* _What to work on_
Every record below should be printed exactly, except for the pictures.

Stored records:
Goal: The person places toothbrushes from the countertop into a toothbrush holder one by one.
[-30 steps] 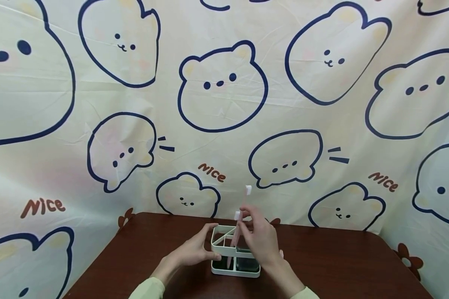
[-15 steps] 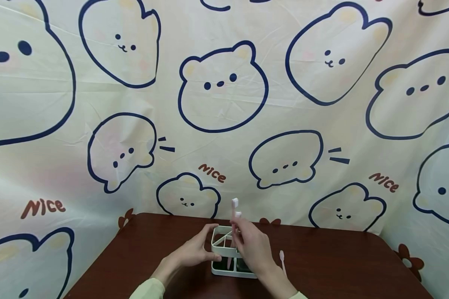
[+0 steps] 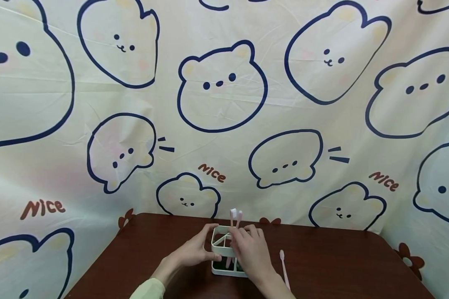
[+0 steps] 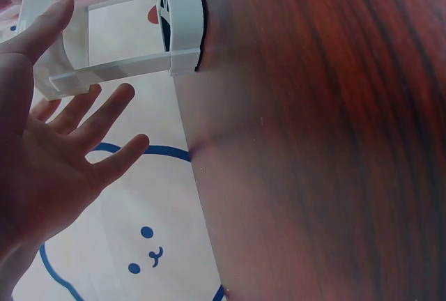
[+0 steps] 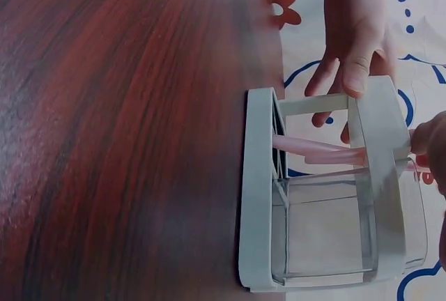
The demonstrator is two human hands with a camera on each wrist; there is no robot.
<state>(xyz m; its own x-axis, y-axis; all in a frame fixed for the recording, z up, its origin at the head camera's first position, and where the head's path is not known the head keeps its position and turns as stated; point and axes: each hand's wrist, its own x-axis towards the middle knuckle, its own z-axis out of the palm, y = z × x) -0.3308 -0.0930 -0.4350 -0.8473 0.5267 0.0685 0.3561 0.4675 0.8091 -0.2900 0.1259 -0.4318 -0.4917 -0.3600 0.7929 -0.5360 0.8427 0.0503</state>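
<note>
A white two-tier toothbrush holder (image 3: 223,251) stands on the table. My left hand (image 3: 192,250) grips its upper frame at the left, thumb on the near side, the other fingers spread behind. Two pink toothbrushes stand in the holder, their white-bristled heads above the frame. My right hand (image 3: 252,251) pinches one toothbrush (image 3: 240,215) just at the upper frame; its fingertips are partly hidden. In the right wrist view this toothbrush's handle (image 5: 334,156) ends above the base, while the other toothbrush's handle (image 5: 293,145) reaches down to it.
A clear cup (image 5: 327,228) sits in the holder's right compartment, mostly behind my right hand in the head view. Another pink toothbrush (image 3: 283,265) lies on the brown wooden table (image 3: 333,265) to the right. A cloth printed with cartoon animals (image 3: 220,104) hangs behind.
My right hand has come down and slightly left, lowering the toothbrush into the holder beside the other one. The toothbrush on the table has come into view. My left hand keeps its grip.
</note>
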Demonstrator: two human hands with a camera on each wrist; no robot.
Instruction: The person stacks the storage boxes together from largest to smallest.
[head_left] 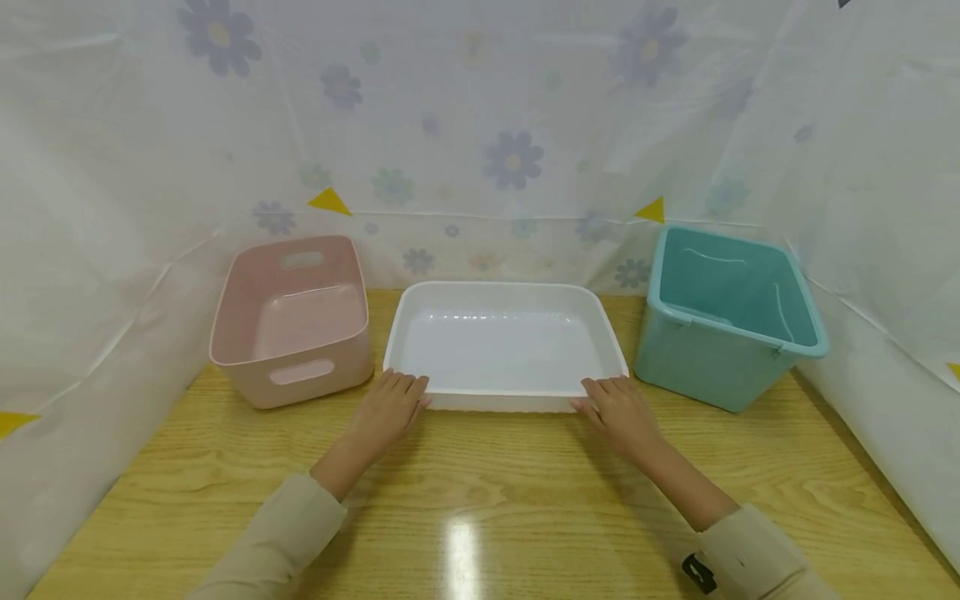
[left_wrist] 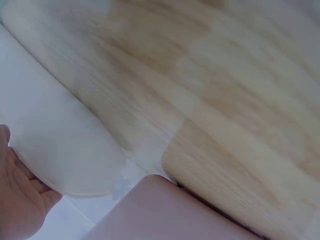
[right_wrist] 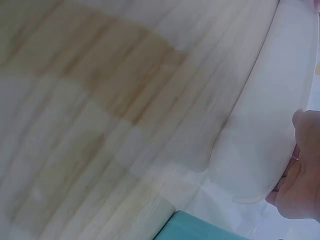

* _Result of this task_
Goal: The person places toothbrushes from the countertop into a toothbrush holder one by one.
[-30 steps] 
[-15 steps] 
[+0 steps] 
[+0 steps] 
[+0 steps] 
The demonstrator is two human hands with a camera on each wrist; there is no robot.
<state>(xyz m; its own x-axis, y-axis; all in a frame fixed for the recording, z up, its origin at the head camera's first position, and where the head's path is not known the head keeps its position and turns as stated; point and axes: each hand's wrist, its own x-axis towards the middle knuckle, its own z-axis out of the palm, y = z × x) -0.3308 -0.0930 -0.4350 -0.8473 0.5267 0.0685 0.3561 0.4675 0.8091 -0.2900 0.1259 -0.4318 -0.4917 -0.3600 0.7929 -0.5360 0.8427 0.0503</state>
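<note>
A white two-tier toothbrush holder (image 3: 223,251) stands on the table. My left hand (image 3: 192,250) grips its upper frame at the left, thumb on the near side, the other fingers spread behind. Two pink toothbrushes stand in the holder, their white-bristled heads above the frame. My right hand (image 3: 252,251) pinches one toothbrush (image 3: 240,215) just at the upper frame; its fingertips are partly hidden. In the right wrist view this toothbrush's handle (image 5: 334,156) ends above the base, while the other toothbrush's handle (image 5: 293,145) reaches down to it.
A clear cup (image 5: 327,228) sits in the holder's right compartment, mostly behind my right hand in the head view. Another pink toothbrush (image 3: 283,265) lies on the brown wooden table (image 3: 333,265) to the right. A cloth printed with cartoon animals (image 3: 220,104) hangs behind.
My right hand has come down and slightly left, lowering the toothbrush into the holder beside the other one. The toothbrush on the table has come into view. My left hand keeps its grip.
</note>
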Demonstrator: two human hands with a camera on each wrist; no robot.
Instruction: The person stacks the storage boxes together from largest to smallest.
[head_left] 
[left_wrist] 
[right_wrist] 

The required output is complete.